= Scott Woods =

American poet

Scott Woods (born January 25, 1971) is an American author and poet from Columbus, Ohio.

Woods is the former president of Poetry Slam Inc. and co-founded the poetry series, Writers Block. He authors a monthly Internet column and has published several books. He is employed at the Columbus Metropolitan Library, where he has worked for over twenty years. Since 2006 Woods has conducted an annual, 24-hour, solo poetry reading. In 2013 he published the book We Over Here Now on Brick Cave Books. In 2016 he published his second book of poetry with Brick Cave Media titled "Urban Contemporary History Month". His work appeared on National Public Radio (NPR) in 2003 and 2005. He was profiled in the 2006 edition of the book: Contemporary Black Biography: Profiles from the International Black Community.

== Streetlight Guild ==
In June 2019, Woods opened Streetlight Guild, an arts venue on East Main Street, after enormous response to his Holler: 31 Days of Black Columbus Art events series, and in pursuit of an answer to the question of what Columbus culture is.

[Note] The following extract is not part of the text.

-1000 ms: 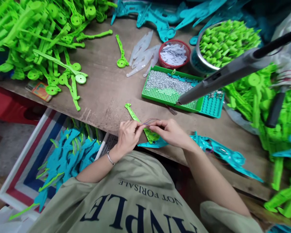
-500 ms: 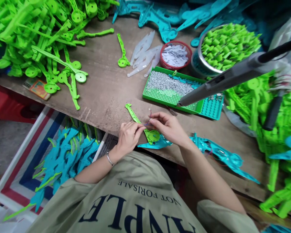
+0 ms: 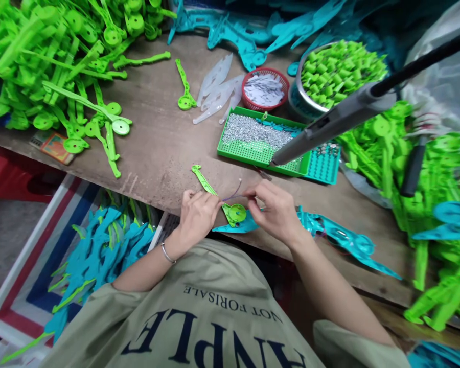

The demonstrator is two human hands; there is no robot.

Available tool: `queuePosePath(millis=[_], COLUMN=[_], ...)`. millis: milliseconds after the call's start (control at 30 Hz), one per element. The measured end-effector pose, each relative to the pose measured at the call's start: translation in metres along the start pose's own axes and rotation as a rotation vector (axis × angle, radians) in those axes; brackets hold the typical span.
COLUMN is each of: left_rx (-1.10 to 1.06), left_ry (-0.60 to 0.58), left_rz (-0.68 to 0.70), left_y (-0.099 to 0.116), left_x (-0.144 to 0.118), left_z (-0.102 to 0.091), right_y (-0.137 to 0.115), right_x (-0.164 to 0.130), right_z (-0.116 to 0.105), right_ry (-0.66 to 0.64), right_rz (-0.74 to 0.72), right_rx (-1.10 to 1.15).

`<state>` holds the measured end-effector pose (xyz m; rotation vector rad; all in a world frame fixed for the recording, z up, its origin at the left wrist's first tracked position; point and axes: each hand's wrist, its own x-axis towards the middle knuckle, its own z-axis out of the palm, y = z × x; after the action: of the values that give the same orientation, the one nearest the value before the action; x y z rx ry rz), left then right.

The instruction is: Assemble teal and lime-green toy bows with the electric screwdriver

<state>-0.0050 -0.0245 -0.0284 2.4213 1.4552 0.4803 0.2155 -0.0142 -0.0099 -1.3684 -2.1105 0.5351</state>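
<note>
A thin dark wire (image 3: 232, 196) stretches between my two hands, with a small pale tip standing up from it. My left hand (image 3: 199, 214) is closed, pinching the wire's left end over a light-green plastic arm with a round disc (image 3: 236, 212). My right hand (image 3: 274, 210) has thumb and forefinger closed on the wire's other end. Under the green arm lies a blue plastic shell (image 3: 233, 225), partly covered by my right hand. Another blue shell (image 3: 339, 238) with thin wires lies right of it, along the table edge.
A grey powered screwdriver (image 3: 322, 128) hangs over a green tray (image 3: 260, 154) of screws. Nearby stand a red basket (image 3: 266, 106) of white strips and a metal bowl (image 3: 299, 87) of green pieces. Green parts pile up at left (image 3: 61, 61) and right; blue ones fill a crate below left.
My right hand has moved away from my left, and the wire between them is drawn out longer. My left hand stays over the green arm. The whole view has shifted slightly.
</note>
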Motion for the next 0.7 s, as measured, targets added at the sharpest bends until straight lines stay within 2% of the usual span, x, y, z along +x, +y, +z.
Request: queuePosePath(millis=[100,167,267,367,467,533,633,700], left_rx=[0.076,0.107,0.081,-0.021,-0.235,-0.393,-0.539,-0.554], left_ry=[-0.028,-0.050,-0.084,-0.108,-0.114,-0.072,0.010,0.047], left_rz=[0.119,0.197,0.261,0.267,0.216,0.109,-0.084,-0.136], left_y=[0.003,0.004,0.001,-0.005,-0.009,-0.009,-0.005,-0.003], left_x=[0.003,0.005,0.009,0.012,0.013,0.013,0.010,0.008], left_z=[-0.005,-0.008,-0.010,-0.011,-0.010,-0.008,-0.004,-0.001], right_y=[0.004,0.005,0.010,0.019,0.028,0.030,0.025,0.018], right_x=[-0.001,-0.003,-0.005,-0.007,-0.009,-0.009,-0.006,0.000], right_z=[-0.001,-0.003,-0.009,-0.014,-0.014,-0.014,-0.011,-0.008], right_ry=[0.048,0.076,0.072,0.058,0.022,-0.033,-0.132,-0.188], right_rz=[-0.101,-0.096,0.001,0.140,0.306,0.364,0.298,0.223], right_rx=[-0.052,-0.029,0.085,0.256,0.407,0.433,0.418,0.462])
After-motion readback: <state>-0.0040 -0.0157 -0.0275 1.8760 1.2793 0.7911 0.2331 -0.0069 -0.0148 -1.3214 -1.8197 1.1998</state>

Streetlight Guild focuses on local art and underrepresented voices. In 2019 and 2020, Streetlight Guild hosted Rhapsody and Refrain in September, an event consisting of thirty consecutive days of Columbus local poetry. Due to the COVID-19 pandemic, the venue adapted, hosting poets online. In November 2019, Streetlight Guild hosted the first annual Parallels Writing Conference.